With nvidia-smi reporting a decrease in GPU memory consumption from ~15 GB to ~9GB. Very nice!

However, I don’t think we can use this in production, because the latency of text generation increases from ~3.5s to ~12s to generate 45 output tokens. I’m using something like:

output_ids = self.model.generate(
    input_ids.cuda(),
    max_length=45,
    do_sample=True,
    top_p=request.get("top_p", 1.0),
    top_k=request.get("top_k", 50),
   ...
)

Is this increase in latency known / expected? Or is it specific to my system? For reference, my reproducing Dockerfile is:

FROM nvidia/cuda:11.3.0-devel-ubuntu20.04

ARG DEBIAN_FRONTEND=noninteractive

ENV APP_HOME /app
WORKDIR $APP_HOME

# NVIDIA rotated their GPG keys, so we have to remove the old ones to do apt-get update
RUN rm /etc/apt/sources.list.d/cuda.list
RUN rm /etc/apt/sources.list.d/nvidia-ml.list
RUN apt-get update && apt-get install -y build-essential wget vim git

RUN apt-get update
RUN apt-get install --yes git

# Note: we need curl for the liveness probe
RUN apt-get install --yes curl
RUN apt-get install --yes vim

# Install miniconda
ENV CONDA_DIR /opt/conda
RUN wget --quiet https://repo.anaconda.com/miniconda/Miniconda3-latest-Linux-x86_64.sh -O ~/miniconda.sh && \
     /bin/bash ~/miniconda.sh -b -p /opt/conda
ENV PATH=$CONDA_DIR/bin:$PATH

# Install conda dependencies.
RUN conda install python=3.8
RUN conda install pytorch=1.12.1 cudatoolkit=11.3 -c pytorch

# Install pip deps
COPY requirements.txt ./
RUN pip install --no-cache-dir -r ./requirements.txt

# Copy local code to container image
COPY *.py ./

CMD ["python", "model.py"]

with requirements.txt being

kserve==0.9.0
git+https://github.com/huggingface/transformers.git@4a51075a96d2049f368b5f3dd6c0e9f08f599b62
accelerate==0.12.0
bitsandbytes==0.31.8

Issue Analytics

State:
Created a year ago
Comments:12 (4 by maintainers)

Top GitHub Comments

6reactions

TimDettmerscommented, Aug 10, 2022

Hi Mitchell!

Currently, this is expected, but we are aware of the issues, and we plan to solve the issues that can be resolved in future releases.

To summarize the issues:

For the release of a memory efficient implementation I needed to quickly roll a CUDA kernel for outlier extraction from matrices with a special format (COL4_4R2_8C and COL32_2R_4R4, aka colTuring and colAmpere). The CUDA kernel is currently not very efficient.
The fp16 matrix multiplication used in conjunction with Int8 matmul is currently run in the same CUDA stream. This makes processing sequential even though the multiplications are independent.
The fp16 matrix multiplication kernel might not be fully optimized for the extreme matrix sizes used in the outlier multiplication. A custom kernel would be lightning fast, but would require some work.
Overall, int8 matrix multiplication is not very fast for small models. This is so, because it is difficult to saturate the GPU cores with int8 elements, and as such int8 is just as fast as fp16 for small models. However, one has additional overhead of quantization which slows overall inference down. Raw speedups for a 6B model would be maybe 20-40%. I am not sure about inference though since the overhead is more complex and depends on many factors (sequence length, batch size etc).

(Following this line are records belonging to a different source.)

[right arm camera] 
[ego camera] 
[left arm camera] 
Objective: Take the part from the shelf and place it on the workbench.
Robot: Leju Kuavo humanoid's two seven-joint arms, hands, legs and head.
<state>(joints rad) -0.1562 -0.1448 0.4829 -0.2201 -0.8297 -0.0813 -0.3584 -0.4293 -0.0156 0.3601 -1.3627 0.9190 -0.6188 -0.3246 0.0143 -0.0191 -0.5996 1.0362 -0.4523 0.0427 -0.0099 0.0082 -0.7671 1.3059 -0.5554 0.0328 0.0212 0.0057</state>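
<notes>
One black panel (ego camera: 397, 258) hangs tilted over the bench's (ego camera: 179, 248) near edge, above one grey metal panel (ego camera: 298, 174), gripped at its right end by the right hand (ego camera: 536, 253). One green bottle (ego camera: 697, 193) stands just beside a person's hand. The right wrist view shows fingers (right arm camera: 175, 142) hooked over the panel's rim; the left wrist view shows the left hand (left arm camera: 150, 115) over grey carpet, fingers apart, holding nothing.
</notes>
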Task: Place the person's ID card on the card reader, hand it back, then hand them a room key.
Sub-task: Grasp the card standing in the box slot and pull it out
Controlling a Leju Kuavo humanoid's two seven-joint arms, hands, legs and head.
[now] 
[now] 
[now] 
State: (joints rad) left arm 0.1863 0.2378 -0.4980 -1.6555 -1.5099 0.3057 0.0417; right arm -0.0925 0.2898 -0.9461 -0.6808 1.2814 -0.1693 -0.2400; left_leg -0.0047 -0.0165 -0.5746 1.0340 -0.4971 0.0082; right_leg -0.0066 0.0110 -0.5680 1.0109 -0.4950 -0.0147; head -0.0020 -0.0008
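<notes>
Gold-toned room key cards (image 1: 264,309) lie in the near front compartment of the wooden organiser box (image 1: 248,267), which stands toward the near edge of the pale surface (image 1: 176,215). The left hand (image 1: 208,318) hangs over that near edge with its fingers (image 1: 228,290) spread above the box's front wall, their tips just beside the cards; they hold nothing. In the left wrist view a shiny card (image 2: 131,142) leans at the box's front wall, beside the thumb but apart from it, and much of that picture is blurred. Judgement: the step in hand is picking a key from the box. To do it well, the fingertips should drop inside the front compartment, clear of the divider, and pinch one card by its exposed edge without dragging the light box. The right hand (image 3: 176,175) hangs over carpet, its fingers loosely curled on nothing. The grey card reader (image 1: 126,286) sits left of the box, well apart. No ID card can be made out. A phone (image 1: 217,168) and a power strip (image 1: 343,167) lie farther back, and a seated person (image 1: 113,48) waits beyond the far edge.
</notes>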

I have not done precise benchmarks, but if I distributed a weight of 1.0 for all these issues in terms of which one slows the system down the most, this would be my guess: (1) 10%, (2) 20%, (3) 60%, (4) 10%.

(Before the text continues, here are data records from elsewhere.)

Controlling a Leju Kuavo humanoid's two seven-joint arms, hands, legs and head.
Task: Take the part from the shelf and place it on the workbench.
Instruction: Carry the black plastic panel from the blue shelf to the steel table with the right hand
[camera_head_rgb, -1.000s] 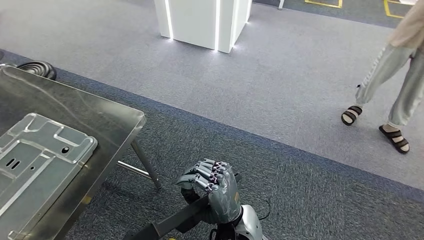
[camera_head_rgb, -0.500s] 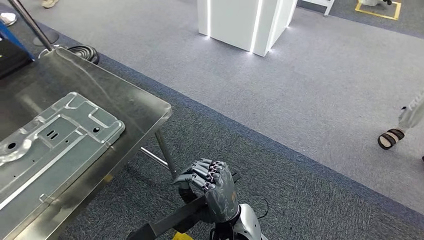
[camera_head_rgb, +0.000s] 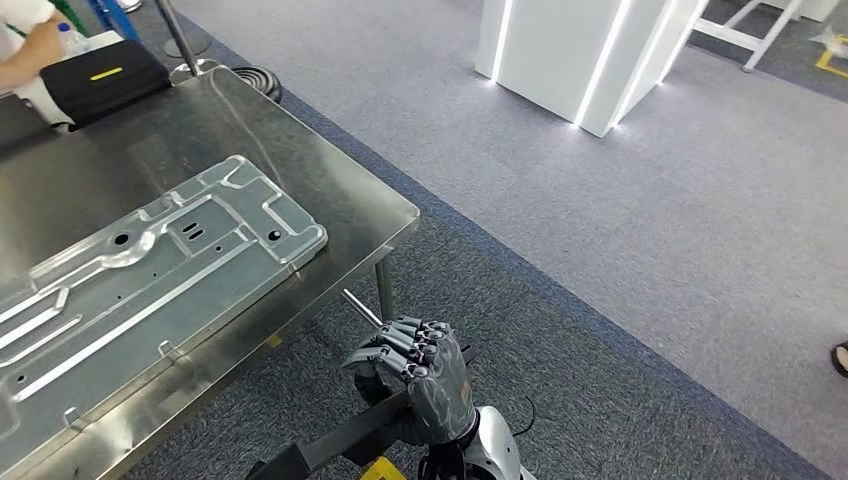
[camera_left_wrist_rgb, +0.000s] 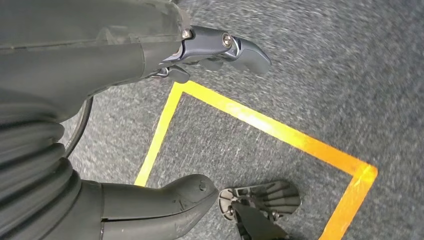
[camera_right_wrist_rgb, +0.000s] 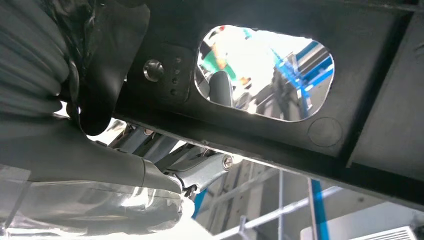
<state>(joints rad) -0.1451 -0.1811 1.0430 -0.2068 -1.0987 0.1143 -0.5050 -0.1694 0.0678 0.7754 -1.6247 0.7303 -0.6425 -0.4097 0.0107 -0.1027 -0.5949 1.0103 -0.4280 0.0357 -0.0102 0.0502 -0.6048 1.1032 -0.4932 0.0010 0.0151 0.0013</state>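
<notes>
Grey carpet underfoot (camera_head_rgb: 620, 230), in a darker band close in and a lighter one beyond, with a white pillar (camera_head_rgb: 590, 60) edged in lit strips at the far side. To the left, a steel workbench (camera_head_rgb: 340, 170) bearing a large stamped metal panel (camera_head_rgb: 150, 270) laid flat along its near edge. At the bench's far corner, a black case (camera_head_rgb: 100, 80) with a yellow mark, and a person's arm (camera_head_rgb: 30, 45) just beside it. Low in the head view, the right hand (camera_head_rgb: 425, 375) raised over the carpet, fingers curled tight round the end of a dark flat part (camera_head_rgb: 350, 440). Part held in the air, off the open end of the bench and apart from it, not resting on any surface. In the right wrist view, seen close against the right hand (camera_right_wrist_rgb: 100, 165) as a dark plate (camera_right_wrist_rgb: 370, 75) with a rounded cut-out (blue framing visible through the opening, too blurred to identify). Left hand (camera_left_wrist_rgb: 115, 55) hanging above carpet marked with a yellow tape line (camera_left_wrist_rgb: 280, 132), thumb and fingers spread well apart, nothing between them.
</notes>
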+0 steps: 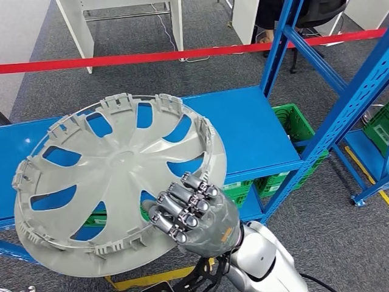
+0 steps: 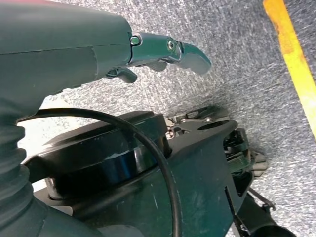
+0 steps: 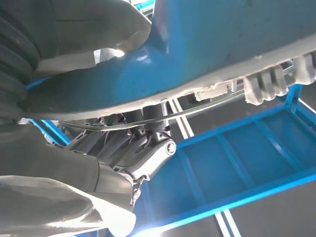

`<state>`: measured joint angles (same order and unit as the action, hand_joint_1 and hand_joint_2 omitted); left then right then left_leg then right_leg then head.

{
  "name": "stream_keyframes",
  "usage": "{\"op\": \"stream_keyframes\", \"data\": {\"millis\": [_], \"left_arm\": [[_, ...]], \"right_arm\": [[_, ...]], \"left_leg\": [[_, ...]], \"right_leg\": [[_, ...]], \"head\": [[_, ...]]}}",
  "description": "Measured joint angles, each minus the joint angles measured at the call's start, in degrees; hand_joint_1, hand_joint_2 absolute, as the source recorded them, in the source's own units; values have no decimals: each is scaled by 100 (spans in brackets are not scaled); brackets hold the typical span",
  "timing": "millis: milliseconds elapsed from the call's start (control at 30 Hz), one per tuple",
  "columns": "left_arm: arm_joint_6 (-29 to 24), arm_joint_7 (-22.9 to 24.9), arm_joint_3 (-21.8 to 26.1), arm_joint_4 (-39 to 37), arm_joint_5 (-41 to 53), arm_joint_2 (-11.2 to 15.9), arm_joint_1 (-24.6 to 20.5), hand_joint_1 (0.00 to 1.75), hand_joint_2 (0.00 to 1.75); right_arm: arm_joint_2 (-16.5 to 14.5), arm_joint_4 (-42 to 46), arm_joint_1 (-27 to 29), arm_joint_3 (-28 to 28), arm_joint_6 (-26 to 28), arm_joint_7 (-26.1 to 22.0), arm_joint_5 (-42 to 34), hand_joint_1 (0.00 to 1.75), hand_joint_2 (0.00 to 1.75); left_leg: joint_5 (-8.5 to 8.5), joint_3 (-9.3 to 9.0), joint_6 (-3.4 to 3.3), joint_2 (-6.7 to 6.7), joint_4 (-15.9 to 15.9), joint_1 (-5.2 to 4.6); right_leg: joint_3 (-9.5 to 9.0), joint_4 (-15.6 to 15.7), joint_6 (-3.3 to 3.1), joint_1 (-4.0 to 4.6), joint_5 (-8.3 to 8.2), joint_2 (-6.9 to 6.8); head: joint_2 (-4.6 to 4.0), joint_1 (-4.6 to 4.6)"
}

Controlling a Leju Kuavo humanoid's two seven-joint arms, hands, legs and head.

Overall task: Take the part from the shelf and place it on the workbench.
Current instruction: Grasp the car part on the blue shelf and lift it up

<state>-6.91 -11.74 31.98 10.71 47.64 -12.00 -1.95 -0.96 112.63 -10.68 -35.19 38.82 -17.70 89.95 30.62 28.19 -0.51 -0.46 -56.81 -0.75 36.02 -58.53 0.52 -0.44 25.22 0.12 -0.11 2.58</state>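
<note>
The part is a large grey wheel cover (image 1: 115, 176) with curved spokes and clips around its rim. It hangs tilted, inner side up, over the front of the blue shelf board (image 1: 257, 128). My right hand (image 1: 197, 213) grips its near right edge, fingers curled over the top of the rim. In the right wrist view the cover's rim (image 3: 231, 44) runs across the picture, with my fingers (image 3: 149, 153) wrapped onto it from below. My left hand (image 2: 74, 44) hangs beside my body over the grey carpet, fingers stretched out and holding nothing.
Blue rack uprights (image 1: 279, 48) rise to the right of the shelf board. Green crates (image 1: 289, 121) sit on the lower level. A red barrier tape (image 1: 137, 58) crosses behind, with white table legs (image 1: 78, 24) beyond. A yellow floor line (image 2: 294, 59) runs near my left side.
</note>
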Motion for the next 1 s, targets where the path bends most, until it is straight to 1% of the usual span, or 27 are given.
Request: {"op": "stream_keyframes", "data": {"millis": [300,467,567,600,667,700,733,767,800,833,867,900,933,967,1000], "left_arm": [[24,140,0,0,34,24,-2,0,175],[100,386,0,0,87,43,-9,0,175],[133,584,0,0,126,57,-31,0,175],[134,649,0,0,141,60,-38,0,175],[129,761,0,0,162,58,-53,0,175],[122,811,0,0,168,55,-62,0,175],[115,860,0,0,173,52,-71,0,175],[108,905,0,0,178,50,-78,0,175],[104,945,0,0,187,50,-83,0,175],[104,981,0,0,200,49,-89,0,175],[107,1010,0,0,222,48,-96,0,175],[110,1035,-1,0,252,46,-106,0,175],[113,1054,-2,0,286,42,-117,0,175],[114,1067,-5,0,317,38,-127,0,175],[114,1078,-8,0,341,34,-135,0,175]], "right_arm": [[0,150,3,9,0,41,5,175,175],[-23,191,16,29,0,-7,10,175,175],[-96,204,40,78,0,-132,12,175,175],[-124,213,52,103,0,-165,13,175,175],[-171,247,76,159,0,-195,15,175,175],[-183,278,90,186,0,-179,16,175,175],[-185,323,113,215,0,-136,17,175,175],[-175,381,147,245,0,-71,17,175,175],[-152,452,191,277,0,12,17,175,175],[-115,527,243,306,0,93,16,175,175],[-67,603,299,338,0,160,16,175,175],[-17,676,356,377,0,208,16,175,175],[25,743,410,418,0,234,16,175,175],[56,803,455,462,0,247,17,175,175],[78,850,487,502,0,254,17,175,175]], "left_leg": [[3,0,-4,0,-7,-8],[11,4,-19,0,-27,-25],[13,16,-44,0,-54,-37],[7,20,-61,-1,-61,-42],[-62,12,-114,7,-15,-26],[-110,6,-146,15,25,-10],[-156,6,-175,23,64,9],[-183,12,-195,30,85,20],[-195,30,-208,30,88,19],[-201,45,-211,31,81,18],[-203,56,-210,31,72,17],[-203,64,-207,31,59,17],[-199,69,-199,30,41,20],[-190,73,-185,28,21,23],[-178,85,-164,26,1,19]], "right_leg": [[-1,4,5,-6,-3,-1],[-2,8,21,-20,-13,-1],[-4,10,49,-31,-28,-1],[-8,17,67,-35,-41,-1],[-1,29,120,-34,-52,2],[30,-21,144,-29,13,3],[101,-180,165,-24,148,4],[215,-454,176,-24,343,4],[348,-826,190,-24,552,3],[480,-1202,202,-27,713,2],[554,-1449,212,-29,784,1],[535,-1501,218,-32,750,-1],[402,-1310,219,-36,613,-3],[183,-936,215,-42,437,-7],[-64,-552,204,-43,329,-6]], "head": [[0,-1],[0,-1],[0,-2],[0,-2],[0,-3],[0,4],[0,14],[0,24],[0,33],[0,34],[0,33],[0,34],[0,34],[0,35],[0,35]]}}
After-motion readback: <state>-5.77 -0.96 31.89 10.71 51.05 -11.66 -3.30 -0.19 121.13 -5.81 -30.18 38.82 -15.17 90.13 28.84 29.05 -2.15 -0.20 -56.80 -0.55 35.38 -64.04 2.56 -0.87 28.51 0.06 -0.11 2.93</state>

In other words, the most effective would be a custom kernel for fp16 matmul, followed by a fp16 matmul done in a second stream, followed by a better CUDA kernel for outlier extraction, and then hard ware issues (not solvable).

2reactions

mitchellgordon95commented, Aug 11, 2022

Hi Younes!

That did decrease the latency, but it is still around 6.1s which is still almost double the latency without int8.